__Task material__.
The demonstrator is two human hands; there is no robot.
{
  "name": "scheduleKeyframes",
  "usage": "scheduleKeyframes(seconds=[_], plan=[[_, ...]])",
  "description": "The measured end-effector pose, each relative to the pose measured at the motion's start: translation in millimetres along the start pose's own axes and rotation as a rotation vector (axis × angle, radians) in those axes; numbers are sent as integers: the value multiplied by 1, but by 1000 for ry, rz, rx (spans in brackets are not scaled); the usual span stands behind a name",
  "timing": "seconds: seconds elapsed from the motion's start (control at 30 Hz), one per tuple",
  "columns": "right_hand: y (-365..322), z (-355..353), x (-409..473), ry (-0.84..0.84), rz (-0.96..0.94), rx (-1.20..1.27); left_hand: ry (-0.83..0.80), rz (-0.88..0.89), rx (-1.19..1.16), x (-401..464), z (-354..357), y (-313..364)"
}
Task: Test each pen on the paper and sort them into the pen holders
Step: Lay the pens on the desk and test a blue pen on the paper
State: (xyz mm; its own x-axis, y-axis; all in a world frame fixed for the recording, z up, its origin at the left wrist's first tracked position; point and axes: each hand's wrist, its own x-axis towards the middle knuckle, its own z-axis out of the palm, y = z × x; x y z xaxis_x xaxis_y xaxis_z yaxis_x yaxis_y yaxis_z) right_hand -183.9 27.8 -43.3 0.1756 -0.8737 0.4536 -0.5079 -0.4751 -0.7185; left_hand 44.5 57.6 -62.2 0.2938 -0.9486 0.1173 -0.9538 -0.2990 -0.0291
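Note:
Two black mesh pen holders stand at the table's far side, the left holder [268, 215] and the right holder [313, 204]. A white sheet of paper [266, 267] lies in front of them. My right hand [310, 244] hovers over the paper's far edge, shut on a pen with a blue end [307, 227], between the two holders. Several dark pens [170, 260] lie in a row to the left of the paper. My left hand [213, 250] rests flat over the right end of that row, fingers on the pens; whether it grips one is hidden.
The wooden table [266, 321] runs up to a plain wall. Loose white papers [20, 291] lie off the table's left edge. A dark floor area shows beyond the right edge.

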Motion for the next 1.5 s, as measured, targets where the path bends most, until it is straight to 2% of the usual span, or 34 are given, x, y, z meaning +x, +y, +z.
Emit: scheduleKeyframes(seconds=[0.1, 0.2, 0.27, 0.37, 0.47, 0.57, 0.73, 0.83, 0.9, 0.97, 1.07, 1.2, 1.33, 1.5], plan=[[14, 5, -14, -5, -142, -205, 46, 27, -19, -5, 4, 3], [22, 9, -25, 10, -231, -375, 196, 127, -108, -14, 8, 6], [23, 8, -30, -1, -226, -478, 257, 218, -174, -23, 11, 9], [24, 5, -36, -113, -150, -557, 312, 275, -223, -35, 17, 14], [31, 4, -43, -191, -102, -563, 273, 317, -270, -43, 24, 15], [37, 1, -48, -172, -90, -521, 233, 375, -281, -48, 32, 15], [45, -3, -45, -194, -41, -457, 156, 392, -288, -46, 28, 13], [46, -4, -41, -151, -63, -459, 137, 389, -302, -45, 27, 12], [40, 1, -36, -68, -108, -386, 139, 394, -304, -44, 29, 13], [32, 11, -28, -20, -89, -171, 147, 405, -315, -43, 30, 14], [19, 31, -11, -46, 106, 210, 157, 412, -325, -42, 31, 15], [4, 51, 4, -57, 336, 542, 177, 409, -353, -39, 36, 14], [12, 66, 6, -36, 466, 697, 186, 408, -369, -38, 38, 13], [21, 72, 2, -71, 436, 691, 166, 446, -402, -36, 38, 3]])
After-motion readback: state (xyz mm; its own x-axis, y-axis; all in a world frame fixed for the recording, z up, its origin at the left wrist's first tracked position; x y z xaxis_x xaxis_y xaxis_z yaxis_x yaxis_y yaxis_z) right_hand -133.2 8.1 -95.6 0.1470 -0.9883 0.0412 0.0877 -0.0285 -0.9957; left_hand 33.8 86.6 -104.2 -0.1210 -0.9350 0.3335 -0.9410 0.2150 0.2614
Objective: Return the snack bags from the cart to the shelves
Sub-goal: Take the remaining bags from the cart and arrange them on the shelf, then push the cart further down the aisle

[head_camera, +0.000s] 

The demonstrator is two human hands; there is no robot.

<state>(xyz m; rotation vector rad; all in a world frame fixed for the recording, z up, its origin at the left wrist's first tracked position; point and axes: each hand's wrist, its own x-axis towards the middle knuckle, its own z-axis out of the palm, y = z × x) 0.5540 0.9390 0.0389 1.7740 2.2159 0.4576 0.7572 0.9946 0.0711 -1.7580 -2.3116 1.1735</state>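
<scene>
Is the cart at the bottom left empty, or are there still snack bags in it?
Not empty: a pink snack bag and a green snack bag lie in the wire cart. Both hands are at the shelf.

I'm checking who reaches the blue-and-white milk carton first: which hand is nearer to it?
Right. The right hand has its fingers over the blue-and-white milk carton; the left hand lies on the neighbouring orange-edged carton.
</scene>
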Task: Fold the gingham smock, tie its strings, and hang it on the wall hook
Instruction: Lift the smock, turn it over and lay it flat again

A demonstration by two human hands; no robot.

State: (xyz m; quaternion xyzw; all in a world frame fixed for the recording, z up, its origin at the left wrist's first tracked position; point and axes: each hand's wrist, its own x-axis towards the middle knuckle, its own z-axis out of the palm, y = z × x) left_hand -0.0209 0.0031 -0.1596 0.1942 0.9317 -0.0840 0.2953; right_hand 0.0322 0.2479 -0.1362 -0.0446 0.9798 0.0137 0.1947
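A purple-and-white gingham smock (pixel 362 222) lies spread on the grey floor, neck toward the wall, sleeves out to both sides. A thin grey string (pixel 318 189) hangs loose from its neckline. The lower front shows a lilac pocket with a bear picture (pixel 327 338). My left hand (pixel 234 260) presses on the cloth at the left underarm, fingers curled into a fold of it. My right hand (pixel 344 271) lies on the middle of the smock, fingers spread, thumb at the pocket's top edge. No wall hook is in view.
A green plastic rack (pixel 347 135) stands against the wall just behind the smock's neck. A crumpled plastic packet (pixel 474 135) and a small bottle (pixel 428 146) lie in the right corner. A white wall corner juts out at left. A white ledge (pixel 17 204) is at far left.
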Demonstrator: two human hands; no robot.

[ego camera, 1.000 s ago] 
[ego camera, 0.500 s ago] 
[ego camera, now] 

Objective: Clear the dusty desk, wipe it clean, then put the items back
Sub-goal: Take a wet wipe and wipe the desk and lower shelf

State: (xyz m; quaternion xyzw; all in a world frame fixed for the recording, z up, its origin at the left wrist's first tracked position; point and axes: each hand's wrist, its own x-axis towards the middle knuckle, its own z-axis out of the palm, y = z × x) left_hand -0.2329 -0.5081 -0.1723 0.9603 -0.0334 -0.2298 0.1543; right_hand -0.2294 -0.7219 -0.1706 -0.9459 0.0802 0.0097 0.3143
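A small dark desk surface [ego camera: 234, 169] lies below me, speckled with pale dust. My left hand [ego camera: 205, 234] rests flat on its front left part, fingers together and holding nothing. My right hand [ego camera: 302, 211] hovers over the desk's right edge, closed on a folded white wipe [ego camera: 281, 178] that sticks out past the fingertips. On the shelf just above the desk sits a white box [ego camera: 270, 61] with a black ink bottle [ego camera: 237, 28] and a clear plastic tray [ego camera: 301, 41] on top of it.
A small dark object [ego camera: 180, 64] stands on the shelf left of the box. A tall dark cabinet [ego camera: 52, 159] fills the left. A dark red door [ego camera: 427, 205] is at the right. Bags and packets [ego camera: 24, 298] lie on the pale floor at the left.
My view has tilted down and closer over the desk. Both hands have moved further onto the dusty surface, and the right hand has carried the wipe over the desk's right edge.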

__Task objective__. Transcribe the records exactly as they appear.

__Your solution__.
The demonstrator is two human hands; there is no robot.
{
  "name": "scheduleKeyframes",
  "usage": "scheduleKeyframes(seconds=[_], plan=[[_, ...]])",
  "description": "The measured end-effector pose, each relative to the pose measured at the motion's start: translation in millimetres along the start pose's own axes and rotation as a rotation vector (axis × angle, radians) in those axes; numbers are sent as integers: the value multiplied by 1, but by 1000 for ry, rz, rx (spans in brackets are not scaled); the usual span stands behind a name",
  "timing": "seconds: seconds elapsed from the motion's start (control at 30 Hz), one per tuple",
  "columns": "right_hand: y (-365..322), z (-355..353), x (-409..473), ry (-0.84..0.84), rz (-0.96..0.94), rx (-1.20..1.27); left_hand: ry (-0.83..0.80), rz (-0.88..0.89), rx (-1.19..1.16), x (-401..464), z (-354..357), y (-313..364)"
}
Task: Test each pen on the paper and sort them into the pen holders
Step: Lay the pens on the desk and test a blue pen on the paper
State: (xyz mm; its own x-axis, y-axis; all in a world frame fixed for the recording, z up, its origin at the left wrist's first tracked position; point and axes: each hand's wrist, its own x-axis towards the middle knuckle, its own z-axis out of the palm, y = z × x; x y z xaxis_x xaxis_y xaxis_z yaxis_x yaxis_y yaxis_z) right_hand -183.9 27.8 -43.3 0.1756 -0.8737 0.4536 -0.5079 -0.4751 -0.7185; left_hand 44.5 57.6 -62.2 0.2938 -0.9486 0.1173 -0.9538 -0.2990 -0.0291
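Note:
Two black mesh pen holders stand at the table's far side, the left holder [268, 215] and the right holder [313, 204]. A white sheet of paper [266, 267] lies in front of them. My right hand [310, 244] hovers over the paper's far edge, shut on a pen with a blue end [307, 227], between the two holders. Several dark pens [170, 260] lie in a row to the left of the paper. My left hand [213, 250] rests flat over the right end of that row, fingers on the pens; whether it grips one is hidden.
The wooden table [266, 321] runs up to a plain wall. Loose white papers [20, 291] lie off the table's left edge. A dark floor area shows beyond the right edge.
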
Motion for the next 1.5 s, as measured, targets where the path bends most, until it is straight to 2% of the usual span, or 34 are given, x, y, z meaning +x, +y, +z.
Emit: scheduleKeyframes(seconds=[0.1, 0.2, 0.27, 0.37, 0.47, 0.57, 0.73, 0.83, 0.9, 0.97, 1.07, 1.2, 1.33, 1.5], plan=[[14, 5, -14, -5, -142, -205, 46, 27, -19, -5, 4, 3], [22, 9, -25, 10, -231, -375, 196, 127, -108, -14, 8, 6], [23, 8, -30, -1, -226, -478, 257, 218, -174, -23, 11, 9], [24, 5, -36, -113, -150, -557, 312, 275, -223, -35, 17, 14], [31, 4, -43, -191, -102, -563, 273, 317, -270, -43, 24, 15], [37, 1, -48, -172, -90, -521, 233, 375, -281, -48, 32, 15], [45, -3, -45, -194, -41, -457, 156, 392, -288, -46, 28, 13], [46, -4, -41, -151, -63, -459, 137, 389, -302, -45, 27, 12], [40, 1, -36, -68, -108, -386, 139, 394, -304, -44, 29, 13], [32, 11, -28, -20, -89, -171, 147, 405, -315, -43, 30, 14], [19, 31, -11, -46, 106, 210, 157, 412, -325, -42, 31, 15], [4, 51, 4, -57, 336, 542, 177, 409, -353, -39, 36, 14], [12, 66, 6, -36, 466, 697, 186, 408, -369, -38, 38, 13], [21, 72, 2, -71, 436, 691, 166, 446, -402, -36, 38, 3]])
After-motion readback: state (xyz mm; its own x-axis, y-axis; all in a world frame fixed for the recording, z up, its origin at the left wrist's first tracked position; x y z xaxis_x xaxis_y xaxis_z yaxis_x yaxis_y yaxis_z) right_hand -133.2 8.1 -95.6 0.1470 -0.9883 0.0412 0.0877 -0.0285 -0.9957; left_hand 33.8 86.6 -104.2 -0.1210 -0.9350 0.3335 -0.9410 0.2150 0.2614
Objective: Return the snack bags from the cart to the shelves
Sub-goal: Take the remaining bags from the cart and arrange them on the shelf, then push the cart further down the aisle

[head_camera, +0.000s] 

The demonstrator is two human hands; there is no robot.

<state>(xyz m; rotation vector rad; all in a world frame fixed for the recording, z up, its origin at the left wrist's first tracked position; point and axes: each hand's wrist, its own x-axis towards the middle knuckle, its own z-axis out of the palm, y = z × x) 0.5540 0.9390 0.0389 1.7740 2.2159 0.4576 0.7572 0.9946 0.0711 -1.7580 -2.3116 1.1735</state>
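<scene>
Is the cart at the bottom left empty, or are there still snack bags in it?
Not empty: a pink snack bag and a green snack bag lie in the wire cart. Both hands are at the shelf.

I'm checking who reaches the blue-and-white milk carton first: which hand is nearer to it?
Right. The right hand has its fingers over the blue-and-white milk carton; the left hand lies on the neighbouring orange-edged carton.
</scene>
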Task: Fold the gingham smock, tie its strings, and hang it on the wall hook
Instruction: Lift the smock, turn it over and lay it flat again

A demonstration by two human hands; no robot.

State: (xyz m; quaternion xyzw; all in a world frame fixed for the recording, z up, its origin at the left wrist's first tracked position; point and axes: each hand's wrist, its own x-axis towards the middle knuckle, its own z-axis out of the palm, y = z × x) left_hand -0.0209 0.0031 -0.1596 0.1942 0.9317 -0.0840 0.2953; right_hand 0.0322 0.2479 -0.1362 -0.0446 0.9798 0.0137 0.1947
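A purple-and-white gingham smock (pixel 362 222) lies spread on the grey floor, neck toward the wall, sleeves out to both sides. A thin grey string (pixel 318 189) hangs loose from its neckline. The lower front shows a lilac pocket with a bear picture (pixel 327 338). My left hand (pixel 234 260) presses on the cloth at the left underarm, fingers curled into a fold of it. My right hand (pixel 344 271) lies on the middle of the smock, fingers spread, thumb at the pocket's top edge. No wall hook is in view.
A green plastic rack (pixel 347 135) stands against the wall just behind the smock's neck. A crumpled plastic packet (pixel 474 135) and a small bottle (pixel 428 146) lie in the right corner. A white wall corner juts out at left. A white ledge (pixel 17 204) is at far left.
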Demonstrator: two human hands; no robot.

[ego camera, 1.000 s ago] 
[ego camera, 0.500 s ago] 
[ego camera, now] 

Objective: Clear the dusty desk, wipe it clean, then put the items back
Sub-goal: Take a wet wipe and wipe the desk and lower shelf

State: (xyz m; quaternion xyzw; all in a world frame fixed for the recording, z up, its origin at the left wrist's first tracked position; point and axes: each hand's wrist, its own x-axis towards the middle knuckle, its own z-axis out of the palm, y = z × x) left_hand -0.2329 -0.5081 -0.1723 0.9603 -0.0334 -0.2298 0.1543; right_hand -0.2294 -0.7219 -0.1706 -0.9459 0.0802 0.0097 0.3143
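A small dark desk surface [ego camera: 234, 169] lies below me, speckled with pale dust. My left hand [ego camera: 205, 234] rests flat on its front left part, fingers together and holding nothing. My right hand [ego camera: 302, 211] hovers over the desk's right edge, closed on a folded white wipe [ego camera: 281, 178] that sticks out past the fingertips. On the shelf just above the desk sits a white box [ego camera: 270, 61] with a black ink bottle [ego camera: 237, 28] and a clear plastic tray [ego camera: 301, 41] on top of it.
A small dark object [ego camera: 180, 64] stands on the shelf left of the box. A tall dark cabinet [ego camera: 52, 159] fills the left. A dark red door [ego camera: 427, 205] is at the right. Bags and packets [ego camera: 24, 298] lie on the pale floor at the left.
My view has tilted down and closer over the desk. Both hands have moved further onto the dusty surface, and the right hand has carried the wipe over the desk's right edge.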

No more output is required for the exercise.